WORK REQUEST: Filter the listing down to the lines containing the word "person".
BEGIN
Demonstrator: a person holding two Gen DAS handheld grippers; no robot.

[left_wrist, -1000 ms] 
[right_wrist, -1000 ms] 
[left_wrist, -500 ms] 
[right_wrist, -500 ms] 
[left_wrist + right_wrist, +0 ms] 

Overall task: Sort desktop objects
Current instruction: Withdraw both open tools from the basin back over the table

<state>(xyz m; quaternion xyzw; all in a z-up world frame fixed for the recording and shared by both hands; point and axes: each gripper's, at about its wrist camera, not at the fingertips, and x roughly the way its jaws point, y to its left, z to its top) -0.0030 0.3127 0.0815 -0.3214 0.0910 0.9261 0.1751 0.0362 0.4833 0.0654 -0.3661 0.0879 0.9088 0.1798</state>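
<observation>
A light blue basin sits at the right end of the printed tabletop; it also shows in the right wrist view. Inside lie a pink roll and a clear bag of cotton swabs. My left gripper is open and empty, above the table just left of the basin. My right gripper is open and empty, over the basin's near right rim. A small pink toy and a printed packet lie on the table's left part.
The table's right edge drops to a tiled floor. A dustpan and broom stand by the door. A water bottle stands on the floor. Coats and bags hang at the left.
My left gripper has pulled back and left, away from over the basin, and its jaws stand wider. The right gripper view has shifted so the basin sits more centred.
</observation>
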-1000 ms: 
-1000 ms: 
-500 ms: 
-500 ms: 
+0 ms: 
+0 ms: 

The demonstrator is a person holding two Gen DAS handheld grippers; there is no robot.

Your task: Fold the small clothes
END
RESPONSE:
Demonstrator: a person holding two Gen DAS handheld grippers; no robot.
The demonstrator is a person holding two Gen DAS handheld grippers; there is no robot.

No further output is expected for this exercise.